We are only really conscious of our own weight because of the reaction of the ground on our bodies. If we removed the ground then there would be no reaction and we would therefore feel weightless. But if there was no ground we would be in a state of free fall, we would accelerate downwards with just the gravitation acceleration at that place. We still do have a weight as there is still a gravitational force acting on us, it is just that we do not feel that weight.

In a freely falling lift we would feel weightless until we hit the ground. Astronauts are trained in freely falling aircraft to give them an experience of the weightless conditions in orbit where they are falling freely round the Earth.

The reverse of this is also true. If we are in a lift that accelerates upwards we feel heavier. This is because we not only feel the reaction of the floor of the lift due to gravitational attraction but there is also an added force - that needed to accelerate us upwards.


Example problem



A girl stands in a lift that accelerates upwards. How heavy does she feel?

Mass of girl = 50kg so her normal weight is 500 N.
If the lift accelerates upwards at 2 m/s2 she will feel an extra force of 2x50 = 100 N.

Total force (reaction) of floor = 500 + 100 = 600 N.
She will therefore feel as if she weighs = 600 N.

Of course the reverse is true if she accelerates downwards. Think about how you feel on some fairground rides!


schoolphysics acceleration in a lift animation

To see an animation of the change in the motion of a pendulum a moving lift click on the animation link.

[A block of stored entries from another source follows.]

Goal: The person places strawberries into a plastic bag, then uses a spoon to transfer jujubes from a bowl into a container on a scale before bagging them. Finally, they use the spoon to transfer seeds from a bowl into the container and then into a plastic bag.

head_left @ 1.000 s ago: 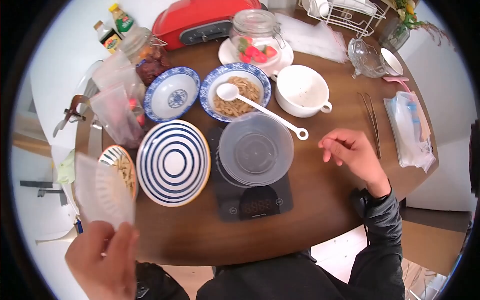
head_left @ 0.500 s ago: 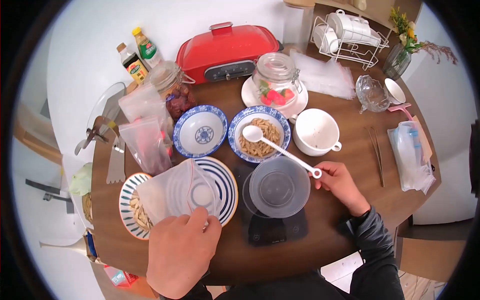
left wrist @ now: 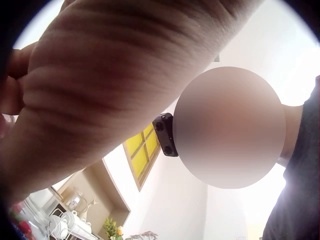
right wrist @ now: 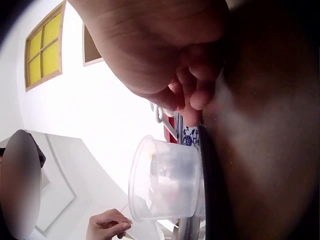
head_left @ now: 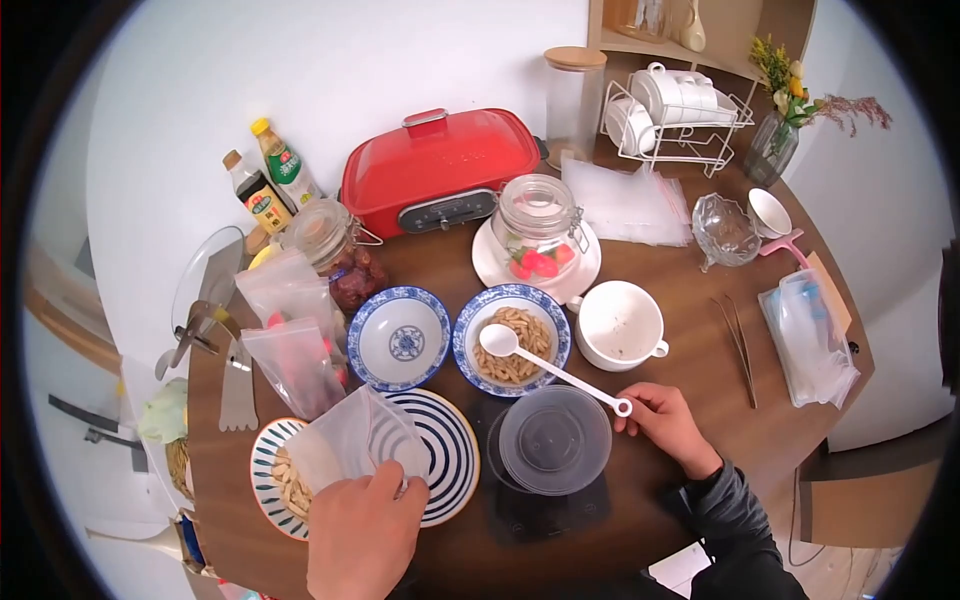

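In the head view, the left hand (head_left: 366, 530) pinches a clear zip bag (head_left: 350, 440) over a striped plate (head_left: 452, 450) and beside a smaller plate of pale strips (head_left: 290, 490). The right hand (head_left: 668, 430) rests low on the table with loosely curled fingers, its fingertips by the end of a white spoon (head_left: 570, 378), whose bowl lies over brown strips (head_left: 512, 368) in a blue-rimmed bowl (head_left: 470, 382). A clear round tub (head_left: 555, 440) stands on a black scale (head_left: 548, 515). From the right wrist, the tub (right wrist: 172, 182) appears beside the right hand (right wrist: 165, 55).
Behind stand an empty blue-rimmed bowl (head_left: 400, 340), a white two-handled cup (head_left: 620, 325), a strawberry jar (head_left: 540, 220) and a red cooker (head_left: 435, 170). Filled bags (head_left: 300, 365) lie left; tweezers (head_left: 738, 350) and a bag pack (head_left: 808, 340) lie right.
The left hand has carried the bag rightward over the striped plate. The right hand has moved to the spoon's handle end. The head view has tilted up.
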Available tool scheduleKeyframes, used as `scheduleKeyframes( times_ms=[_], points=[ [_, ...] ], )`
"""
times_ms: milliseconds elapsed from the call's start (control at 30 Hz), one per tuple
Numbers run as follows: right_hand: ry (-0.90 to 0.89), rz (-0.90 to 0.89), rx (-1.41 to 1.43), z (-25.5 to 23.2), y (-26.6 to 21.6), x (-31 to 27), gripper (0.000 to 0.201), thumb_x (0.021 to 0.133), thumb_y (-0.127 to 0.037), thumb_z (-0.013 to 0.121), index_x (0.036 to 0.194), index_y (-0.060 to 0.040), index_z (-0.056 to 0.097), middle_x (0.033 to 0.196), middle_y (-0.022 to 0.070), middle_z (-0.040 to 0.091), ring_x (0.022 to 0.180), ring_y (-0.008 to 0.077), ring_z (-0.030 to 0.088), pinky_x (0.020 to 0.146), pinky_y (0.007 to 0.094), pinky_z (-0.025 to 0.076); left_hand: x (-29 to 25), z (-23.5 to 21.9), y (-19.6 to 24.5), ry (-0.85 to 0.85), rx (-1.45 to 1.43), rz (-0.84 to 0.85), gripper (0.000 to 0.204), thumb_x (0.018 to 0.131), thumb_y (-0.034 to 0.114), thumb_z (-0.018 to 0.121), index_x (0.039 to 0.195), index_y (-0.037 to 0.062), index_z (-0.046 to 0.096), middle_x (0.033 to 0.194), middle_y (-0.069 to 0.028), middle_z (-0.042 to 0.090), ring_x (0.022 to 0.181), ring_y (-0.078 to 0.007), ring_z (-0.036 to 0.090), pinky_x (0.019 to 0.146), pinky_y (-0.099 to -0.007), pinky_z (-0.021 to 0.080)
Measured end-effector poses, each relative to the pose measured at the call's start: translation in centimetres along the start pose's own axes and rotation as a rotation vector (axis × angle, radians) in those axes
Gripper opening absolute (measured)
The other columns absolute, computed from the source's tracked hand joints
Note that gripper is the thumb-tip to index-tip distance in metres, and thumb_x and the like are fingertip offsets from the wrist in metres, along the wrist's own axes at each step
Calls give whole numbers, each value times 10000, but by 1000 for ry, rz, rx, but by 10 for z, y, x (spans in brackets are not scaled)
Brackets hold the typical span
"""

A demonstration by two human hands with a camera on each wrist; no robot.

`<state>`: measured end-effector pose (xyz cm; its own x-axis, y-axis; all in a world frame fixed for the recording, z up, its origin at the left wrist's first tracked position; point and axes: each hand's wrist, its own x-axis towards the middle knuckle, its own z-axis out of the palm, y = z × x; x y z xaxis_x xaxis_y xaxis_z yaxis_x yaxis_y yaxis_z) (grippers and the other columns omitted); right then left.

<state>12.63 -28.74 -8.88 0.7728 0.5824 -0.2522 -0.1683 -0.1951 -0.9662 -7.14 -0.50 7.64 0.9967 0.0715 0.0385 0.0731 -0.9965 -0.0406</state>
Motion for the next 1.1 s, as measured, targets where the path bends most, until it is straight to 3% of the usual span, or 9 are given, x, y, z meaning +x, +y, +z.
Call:
scheduleKeyframes(
  times_ms=[133, 200, 300, 600, 700, 867, 1033, 1100],
  points=[
    [21, -1, 23, 1, 2, 1, 165, 1009, -113, 596, 1057, 12, 692, 814, 26, 699, 679, 64, 583, 628, 217, 474, 6, 3, -8, -33, -32, 73, 120, 781, 202, 761, 805, 121, 675, 738, -41, 511, 623, -241, 606, 557, -382, 443],
    [29, -3, 27, 2, 2, 3, 163, 1009, -108, 594, 1056, 13, 693, 814, 28, 699, 682, 66, 585, 629, 217, 475, 11, -5, -9, -156, -96, 88, 54, 828, 75, 647, 880, 62, 650, 840, -114, 582, 701, -298, 634, 585, -413, 491],
    [42, 50, -5, 4, -5, 1, 161, 1012, -103, 591, 1053, 13, 693, 812, 29, 698, 684, 69, 591, 633, 219, 479, 12, 1, -7, -150, -86, 77, 58, 808, 124, 591, 841, 78, 605, 838, -91, 557, 722, -289, 629, 595, -437, 495],
    [31, 73, 55, -1, -7, -3, 250, 1045, -207, 558, 1063, 1, 696, 821, 48, 702, 694, 80, 601, 570, 204, 424, 15, 11, 2, -143, -157, 144, 48, 794, 120, 613, 829, 91, 629, 839, -88, 568, 714, -276, 634, 597, -416, 499],
    [-40, -13, 67, -2, -7, -3, 265, 1046, -227, 556, 1073, -4, 697, 834, 42, 706, 713, 77, 603, 574, 202, 414, 15, 14, 7, -161, -135, 154, 38, 790, 116, 615, 816, 90, 622, 835, -90, 568, 713, -277, 632, 599, -414, 498],
    [-125, -4, -25, 3, -17, -4, 231, 1029, -195, 586, 1055, 2, 704, 854, 37, 710, 750, 80, 622, 616, 208, 444, 12, 10, 7, -125, -142, 165, 28, 788, 109, 615, 810, 91, 617, 823, -92, 565, 711, -285, 631, 597, -417, 497],
    [-77, -37, 21, 5, -19, -7, 227, 1028, -180, 585, 1019, 3, 718, 845, 38, 708, 746, 83, 624, 621, 214, 456, 3, 0, 1, -77, -163, 169, 50, 791, 108, 617, 838, 96, 624, 815, -91, 559, 702, -287, 626, 586, -419, 494],
    [-40, -49, 61, 4, -19, -7, 232, 1029, -180, 582, 1015, 6, 720, 822, 40, 705, 733, 82, 619, 617, 215, 454, -3, -9, -3, 21, -123, 127, 76, 792, 131, 632, 866, 111, 626, 803, -85, 544, 684, -283, 615, 580, -423, 486]
  ],
)
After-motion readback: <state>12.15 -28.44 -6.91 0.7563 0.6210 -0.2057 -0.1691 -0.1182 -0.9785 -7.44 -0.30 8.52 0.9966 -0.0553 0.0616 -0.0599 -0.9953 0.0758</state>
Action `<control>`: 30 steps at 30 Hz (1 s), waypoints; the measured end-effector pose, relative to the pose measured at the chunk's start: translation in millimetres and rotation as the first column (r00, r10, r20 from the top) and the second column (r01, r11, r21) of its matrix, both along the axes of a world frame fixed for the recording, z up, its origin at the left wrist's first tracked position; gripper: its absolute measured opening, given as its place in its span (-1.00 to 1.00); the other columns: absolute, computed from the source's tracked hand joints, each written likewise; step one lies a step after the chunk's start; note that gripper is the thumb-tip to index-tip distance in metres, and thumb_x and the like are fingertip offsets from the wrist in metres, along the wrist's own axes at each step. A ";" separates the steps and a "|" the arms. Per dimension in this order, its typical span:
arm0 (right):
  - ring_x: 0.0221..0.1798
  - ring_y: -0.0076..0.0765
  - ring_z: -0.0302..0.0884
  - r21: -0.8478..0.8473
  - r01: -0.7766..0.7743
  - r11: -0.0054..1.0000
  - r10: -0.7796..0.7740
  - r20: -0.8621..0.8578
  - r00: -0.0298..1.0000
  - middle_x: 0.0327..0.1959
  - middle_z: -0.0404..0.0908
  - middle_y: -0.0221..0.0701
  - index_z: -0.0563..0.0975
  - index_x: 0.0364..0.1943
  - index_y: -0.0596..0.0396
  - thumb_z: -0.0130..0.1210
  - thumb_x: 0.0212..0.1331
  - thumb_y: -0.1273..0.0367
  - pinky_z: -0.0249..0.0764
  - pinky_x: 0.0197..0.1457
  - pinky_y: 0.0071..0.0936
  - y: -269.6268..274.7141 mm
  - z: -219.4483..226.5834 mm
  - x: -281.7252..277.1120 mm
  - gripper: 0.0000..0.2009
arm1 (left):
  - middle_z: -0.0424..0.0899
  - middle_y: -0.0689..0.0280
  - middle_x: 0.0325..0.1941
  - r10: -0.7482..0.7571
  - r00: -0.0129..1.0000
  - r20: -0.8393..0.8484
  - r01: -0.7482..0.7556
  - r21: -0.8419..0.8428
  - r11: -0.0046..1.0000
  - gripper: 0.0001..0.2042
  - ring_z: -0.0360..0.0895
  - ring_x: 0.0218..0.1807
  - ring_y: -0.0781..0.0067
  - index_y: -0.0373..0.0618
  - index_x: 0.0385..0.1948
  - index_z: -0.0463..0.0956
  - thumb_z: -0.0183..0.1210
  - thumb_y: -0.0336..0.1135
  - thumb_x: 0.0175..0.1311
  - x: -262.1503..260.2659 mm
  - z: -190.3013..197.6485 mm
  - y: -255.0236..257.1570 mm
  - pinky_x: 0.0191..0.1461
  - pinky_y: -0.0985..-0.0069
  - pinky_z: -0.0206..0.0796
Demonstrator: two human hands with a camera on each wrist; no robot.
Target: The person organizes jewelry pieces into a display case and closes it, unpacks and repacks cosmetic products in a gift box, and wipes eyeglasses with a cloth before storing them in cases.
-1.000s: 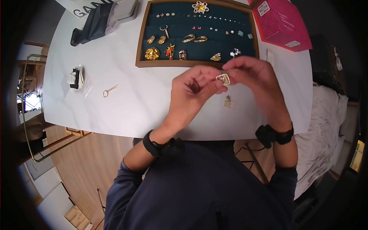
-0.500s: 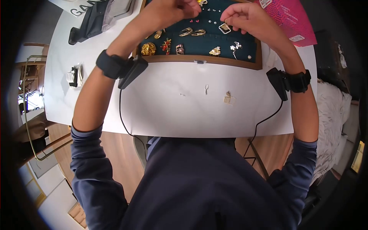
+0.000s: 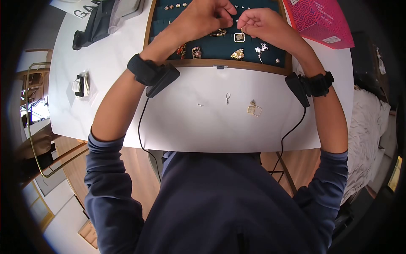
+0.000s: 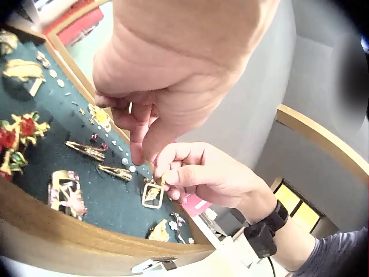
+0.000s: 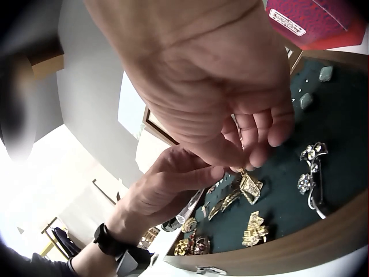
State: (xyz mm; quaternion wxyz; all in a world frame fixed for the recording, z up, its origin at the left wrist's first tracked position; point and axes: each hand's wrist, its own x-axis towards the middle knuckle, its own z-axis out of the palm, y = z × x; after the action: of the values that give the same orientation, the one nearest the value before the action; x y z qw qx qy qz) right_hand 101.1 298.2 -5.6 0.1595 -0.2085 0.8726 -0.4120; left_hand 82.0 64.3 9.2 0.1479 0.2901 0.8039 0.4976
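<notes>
My right hand [image 3: 264, 24] pinches the top of a square-framed earring [image 3: 239, 37] with a gold centre. The earring hangs just over the dark green lining of the jewellery tray [image 3: 198, 63]. Close to its left, my left hand [image 3: 201, 19] hovers above the tray with fingers loosely bent, nothing visible in them. From the right wrist view, the left thumb reaches beside the right fingertips. Below the earring lie a gold leaf-like piece [image 3: 237, 53] and a silver flower brooch [image 3: 261, 51]. A gold hinged hoop [image 3: 218, 32] is partly hidden by the left hand.
On the white table in front of the tray are a gold square-shaped piece [image 3: 253, 109], a small silver loop [image 3: 228, 98] and a tiny silver piece [image 3: 200, 104]. A pink box [image 3: 323, 21] stands right of the tray. A small plastic-wrapped packet [image 3: 80, 85] lies left.
Both hands went from over the table to over the tray, the right carrying the square-framed earring. Lately the left hand has moved right and the earring slightly left and down.
</notes>
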 end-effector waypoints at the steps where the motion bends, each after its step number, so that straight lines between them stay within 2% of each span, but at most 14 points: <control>1: -0.27 -0.69 0.59 0.004 -0.003 1.000 0.003 -0.013 1.000 -0.35 0.64 -0.51 0.65 -0.18 0.19 0.14 0.37 0.48 0.50 -0.15 -0.70 1.9 -3.2 -1.6 -0.91 | 0.73 0.27 -0.38 0.006 1.000 -0.005 -0.006 -0.012 1.000 -0.85 0.60 -0.31 0.59 -0.39 -0.17 0.59 0.23 -0.65 0.24 0.3 -2.1 0.5 -0.18 0.55 0.47; 4: -0.21 -0.65 0.64 0.051 0.015 0.999 -0.011 -0.071 0.997 -0.29 0.70 -0.46 0.67 -0.15 0.23 0.14 0.37 0.50 0.53 -0.12 -0.68 -4.1 -0.1 4.4 -0.88 | 0.73 0.26 -0.39 0.017 1.000 0.000 -0.017 -0.051 0.999 -0.85 0.61 -0.32 0.58 -0.39 -0.18 0.60 0.25 -0.65 0.22 2.6 -0.5 1.8 -0.20 0.54 0.47; 7: -0.18 -0.61 0.68 0.063 0.000 0.998 0.002 -0.040 0.999 -0.25 0.74 -0.39 0.69 -0.12 0.27 0.16 0.34 0.51 0.57 -0.09 -0.64 -7.7 3.4 6.8 -0.85 | 0.74 0.25 -0.40 0.002 1.000 0.002 -0.002 -0.068 0.998 -0.85 0.62 -0.34 0.56 -0.38 -0.20 0.61 0.26 -0.65 0.20 4.8 1.2 1.8 -0.22 0.53 0.47; 11: -0.20 -0.58 0.70 0.067 0.007 0.998 -0.003 -0.058 0.998 -0.26 0.76 -0.37 0.70 -0.14 0.28 0.19 0.30 0.52 0.59 -0.07 -0.61 -10.9 -2.4 5.6 -0.85 | 0.75 0.23 -0.41 -0.017 0.999 -0.039 0.016 -0.016 1.000 -0.86 0.63 -0.35 0.55 -0.38 -0.23 0.62 0.28 -0.64 0.19 9.4 -0.3 1.1 -0.23 0.52 0.47; 17: -0.25 -0.56 0.70 0.122 0.085 0.989 -0.068 -0.133 0.989 -0.32 0.75 -0.35 0.70 -0.20 0.27 0.21 0.24 0.53 0.61 -0.06 -0.58 -14.8 0.0 10.3 -0.88 | 0.76 0.17 -0.42 0.024 0.994 -0.105 -0.028 -0.038 0.999 -0.85 0.67 -0.36 0.46 -0.37 -0.23 0.63 0.28 -0.65 0.16 11.4 -3.5 3.8 -0.21 0.48 0.50; 19: -0.24 -0.35 0.78 0.086 0.091 0.992 -0.075 -0.174 0.982 -0.32 0.80 -0.27 0.76 -0.25 0.16 0.31 0.13 0.41 0.65 -0.08 -0.44 -11.5 -5.1 10.1 -0.85 | 0.76 0.16 -0.41 0.019 0.992 -0.124 -0.024 -0.046 0.999 -0.84 0.68 -0.36 0.44 -0.36 -0.23 0.63 0.28 -0.65 0.15 11.3 -3.7 4.8 -0.20 0.47 0.50; 24: -0.24 -0.32 0.78 0.087 0.082 0.993 -0.068 -0.155 0.986 -0.32 0.79 -0.23 0.75 -0.24 0.19 0.27 0.14 0.44 0.65 -0.07 -0.43 -13.9 4.3 18.3 -0.84 | 0.75 0.15 -0.42 0.011 0.989 -0.149 -0.018 -0.045 0.999 -0.83 0.69 -0.37 0.40 -0.33 -0.23 0.64 0.28 -0.65 0.13 14.9 -2.6 8.9 -0.20 0.44 0.51; 27: -0.26 -0.31 0.77 0.067 0.107 0.992 -0.093 -0.181 0.979 -0.34 0.78 -0.21 0.74 -0.22 0.21 0.22 0.16 0.46 0.64 -0.08 -0.44 -12.6 0.1 21.7 -0.84 | 0.75 0.10 -0.38 0.009 0.990 -0.143 -0.023 -0.093 0.995 -0.80 0.68 -0.31 0.40 -0.34 -0.20 0.64 0.29 -0.66 0.12 16.0 -4.1 9.5 -0.15 0.46 0.51; 29: -0.27 -0.30 0.76 0.041 0.124 0.991 -0.112 -0.221 0.969 -0.36 0.77 -0.21 0.73 -0.21 0.21 0.19 0.18 0.48 0.63 -0.09 -0.45 -10.6 -0.7 24.6 -0.83 | 0.78 0.29 -0.21 0.009 0.981 -0.193 -0.038 -0.144 0.989 -0.79 0.71 -0.12 0.51 -0.25 -0.08 0.67 0.25 -0.64 0.29 15.7 -12.6 9.7 0.10 0.52 0.57; 30: -0.29 -0.29 0.75 0.037 0.159 0.987 -0.141 -0.300 0.943 -0.38 0.76 -0.21 0.72 -0.19 0.21 0.16 0.20 0.48 0.62 -0.13 -0.43 -9.6 0.7 28.6 -0.83 | 0.78 0.29 -0.21 0.007 0.981 -0.193 -0.036 -0.144 0.989 -0.79 0.71 -0.12 0.51 -0.25 -0.08 0.67 0.25 -0.64 0.29 15.7 -14.6 9.6 0.10 0.52 0.57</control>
State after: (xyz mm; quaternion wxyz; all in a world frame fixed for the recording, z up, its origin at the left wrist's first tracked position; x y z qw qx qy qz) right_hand 129.7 288.6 -4.9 0.0013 -0.1959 0.9120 -0.3603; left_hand 97.7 73.9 -5.3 0.0852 0.3164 0.8521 0.4081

The human body cannot tell the difference between 'weight' due to gravitational attraction and that due to acceleration. For this reason scientists have designed space stations that will produce 'artificial gravity' by spinning. The centripetal acceleration produced can be made equal to the gravitational acceleration at the surface of the Earth and so the astronauts feel normal.

Knowing the size of a space station enables you to calculate how fast it would have to spin to give an acceleration of 10 m/s2 at its rim.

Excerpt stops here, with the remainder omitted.